Las balas se cruzaban más frecuentes, y uno que otro grito extraño, ronco, bravío solía mezclarse a sus silbos siniestros.
Por pausas calculadas, la guerrilla «insurgente» se había ido engrosando hasta presentar quince tiradores en despliegue, con la protección de veinte que acababan de colocarse en la falda de la loma.
¿Podían ser éstos, todos? No era probable.
El jefe paulista, con ojo experto, notó que aquella tropa no traía bandera, ni siquiera un clarín de órdenes. Debía ser una simple avanzada de caballería volante.
Pero estaba obligado a descubrir, y para ello tenía fuerza de sobra. Antes de pasar un parte informal al jefe superior de la columna, que permanecía, quieta en las Tres Cruces, redobló las guerrillas, con el oído atento a detonaciones lejanas que venían de la zona del norte.

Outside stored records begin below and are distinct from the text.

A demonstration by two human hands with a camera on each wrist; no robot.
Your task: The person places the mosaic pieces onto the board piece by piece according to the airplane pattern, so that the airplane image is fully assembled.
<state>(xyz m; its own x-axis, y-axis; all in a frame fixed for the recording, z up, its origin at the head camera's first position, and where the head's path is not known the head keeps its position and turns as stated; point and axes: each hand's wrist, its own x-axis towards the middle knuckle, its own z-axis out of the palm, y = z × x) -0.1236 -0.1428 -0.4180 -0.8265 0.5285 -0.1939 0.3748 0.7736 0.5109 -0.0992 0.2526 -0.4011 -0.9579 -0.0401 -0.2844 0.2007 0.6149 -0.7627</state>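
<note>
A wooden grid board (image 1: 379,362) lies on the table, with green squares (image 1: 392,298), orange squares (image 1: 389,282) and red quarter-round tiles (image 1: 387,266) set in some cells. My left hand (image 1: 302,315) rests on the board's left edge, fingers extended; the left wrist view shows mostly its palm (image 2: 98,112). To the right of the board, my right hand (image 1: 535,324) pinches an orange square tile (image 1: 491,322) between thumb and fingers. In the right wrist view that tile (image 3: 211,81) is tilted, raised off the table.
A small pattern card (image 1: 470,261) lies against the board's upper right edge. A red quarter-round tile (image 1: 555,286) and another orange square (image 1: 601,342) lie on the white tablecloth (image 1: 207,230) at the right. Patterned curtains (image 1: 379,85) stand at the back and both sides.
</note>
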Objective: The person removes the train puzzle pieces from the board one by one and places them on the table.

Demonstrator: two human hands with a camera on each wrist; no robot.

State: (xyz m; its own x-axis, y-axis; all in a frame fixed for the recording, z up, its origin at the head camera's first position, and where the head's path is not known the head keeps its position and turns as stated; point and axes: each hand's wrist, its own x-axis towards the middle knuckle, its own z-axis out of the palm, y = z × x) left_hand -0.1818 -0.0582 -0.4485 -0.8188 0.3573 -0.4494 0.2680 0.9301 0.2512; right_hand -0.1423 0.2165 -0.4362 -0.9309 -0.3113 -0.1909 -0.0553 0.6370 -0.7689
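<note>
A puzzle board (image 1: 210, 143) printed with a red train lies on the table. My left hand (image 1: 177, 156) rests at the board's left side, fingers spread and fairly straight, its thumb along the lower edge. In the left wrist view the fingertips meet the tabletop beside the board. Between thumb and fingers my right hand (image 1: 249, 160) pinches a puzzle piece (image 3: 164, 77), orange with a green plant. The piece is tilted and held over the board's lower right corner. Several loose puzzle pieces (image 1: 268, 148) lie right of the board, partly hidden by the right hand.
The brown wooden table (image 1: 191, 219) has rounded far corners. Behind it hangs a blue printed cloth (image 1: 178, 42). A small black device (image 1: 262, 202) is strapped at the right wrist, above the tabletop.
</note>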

Sin duda había refriega por allá. Las descargas se sucedían sin interrupción; una especie de fuego graneado, cuyos ruidos se asemejaban a crepitaciones lejanas devoradas por las llamas.
Al refuerzo de las guerrillas, con orden de ganar terreno hasta dominar la loma, siguiose el avance de la protección al paso.
Los «insurgentes» se mantuvieron en sus puestos en el primer momento; luego volvieron grupas retirándose con lentitud; y fue entonces cuando atravesándose por retaguardia un joven jinete de cabellera rubia, que llevaba en la diestra el acero con marcial altivez, la tropa brasileña hizo una nueva descarga, que cubrió el espacio intermedio de humaza blanca y tacos ardiendo.